Managerial Implications
Authors’ proposed conceptual model which is a also empirically tested, clearly describes practitioners (managers) the levers they have to improve market growth opportunities; the model suggests managers should not only focus on disrupting the market with innovative solution but also should focus on not being complacent. Similarly, differentiators created while competing may result in complacency leading to reduced intensity while competing. Thus, they should focus on reducing complacency while trying to create sustained competitive intensity. Managers can understand how ‘intent’ can lead to execution focus resulting in expanded market opportunities based on this proposed model. Through this model, authors also highlight that even though both differentiation (in solutions) and disruption (through business models) may be sustainable as of now, the status quo may still result in stagnation of market growth opportunity because of loss of intent while competing.
Future Research Direction
Authors’ current research work limits itself to Indian the IT services sector and global IT spends, and the proposed conceptual model has not been tested in other industry sectors. Researchers can take the empirically tested conceptual model, survey instruments and questionnaires to other industry verticals. Research scholars can experiment using adopted parameters to align to their areas of focus. Authors have not extended the research work to build the model to identify the next wave of industry arbitrages like innovation and next-generation technology.
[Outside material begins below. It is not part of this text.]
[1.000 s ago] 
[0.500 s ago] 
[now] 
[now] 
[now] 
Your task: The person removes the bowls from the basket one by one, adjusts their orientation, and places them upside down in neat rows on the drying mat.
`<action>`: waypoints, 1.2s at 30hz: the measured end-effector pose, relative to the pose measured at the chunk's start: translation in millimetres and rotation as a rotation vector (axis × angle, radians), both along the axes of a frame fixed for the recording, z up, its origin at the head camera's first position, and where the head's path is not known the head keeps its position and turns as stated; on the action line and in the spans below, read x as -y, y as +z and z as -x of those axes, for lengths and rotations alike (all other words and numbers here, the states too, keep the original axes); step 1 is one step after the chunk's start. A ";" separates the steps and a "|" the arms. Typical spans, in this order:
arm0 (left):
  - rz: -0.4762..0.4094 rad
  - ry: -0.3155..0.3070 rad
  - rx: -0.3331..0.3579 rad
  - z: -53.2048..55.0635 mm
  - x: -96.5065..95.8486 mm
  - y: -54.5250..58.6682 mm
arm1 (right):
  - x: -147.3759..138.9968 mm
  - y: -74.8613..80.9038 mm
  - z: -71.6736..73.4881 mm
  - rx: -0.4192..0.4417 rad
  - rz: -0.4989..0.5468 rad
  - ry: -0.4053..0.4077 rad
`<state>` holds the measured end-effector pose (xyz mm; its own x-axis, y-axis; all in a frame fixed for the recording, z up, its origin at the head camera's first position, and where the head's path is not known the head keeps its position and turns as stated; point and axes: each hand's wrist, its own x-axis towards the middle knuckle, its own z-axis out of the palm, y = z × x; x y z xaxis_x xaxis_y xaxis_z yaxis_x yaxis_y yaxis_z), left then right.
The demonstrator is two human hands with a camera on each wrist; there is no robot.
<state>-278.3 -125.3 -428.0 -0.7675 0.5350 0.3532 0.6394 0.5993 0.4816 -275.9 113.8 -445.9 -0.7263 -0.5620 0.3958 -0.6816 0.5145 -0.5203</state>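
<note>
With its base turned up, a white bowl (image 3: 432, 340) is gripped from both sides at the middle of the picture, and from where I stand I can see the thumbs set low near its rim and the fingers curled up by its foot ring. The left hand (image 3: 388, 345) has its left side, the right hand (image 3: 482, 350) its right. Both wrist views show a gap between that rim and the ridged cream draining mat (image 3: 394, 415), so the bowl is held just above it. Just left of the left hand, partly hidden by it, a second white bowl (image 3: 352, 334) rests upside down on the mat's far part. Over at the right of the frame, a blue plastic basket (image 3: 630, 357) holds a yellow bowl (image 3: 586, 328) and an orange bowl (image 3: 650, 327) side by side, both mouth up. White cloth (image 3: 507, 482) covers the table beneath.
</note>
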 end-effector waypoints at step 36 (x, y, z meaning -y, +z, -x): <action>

Researchers can build models by extending the research using mixed method approach with both qualitative and quantitative research methods. Research scholars also pitch for project funding to consulting companies wherein sample size can be increased to few thousands from the current 372 (CXOs) to further expand the model. However, authors suggest that researchers should capture valuable qualitative data that may be of immense value to further expand and empirically test the model.
Footnotes
Acknowledgement
The authors are grateful to the anonymous referees of the journal for their extremely useful suggestions to improve the quality of this article. The authors also would like to thank the Indian Institute of Management, Kashipur team, Mr Ramnath P. K. and Mr Sunil Pathak (both executive research scholars and IT Industry experts) for their in-line comments, Prof. Madhurima Deb for inputs on the questionnaire and scales, and Prof Mridul Maheshwari for her inputs on measures of scales.
Declaration of Conflicting Interests
The authors declared no potential conflicts of interest with respect to the research, authorship and/or publication of this article.
Funding
The authors received no financial support for the research, authorship and/or publication of this article.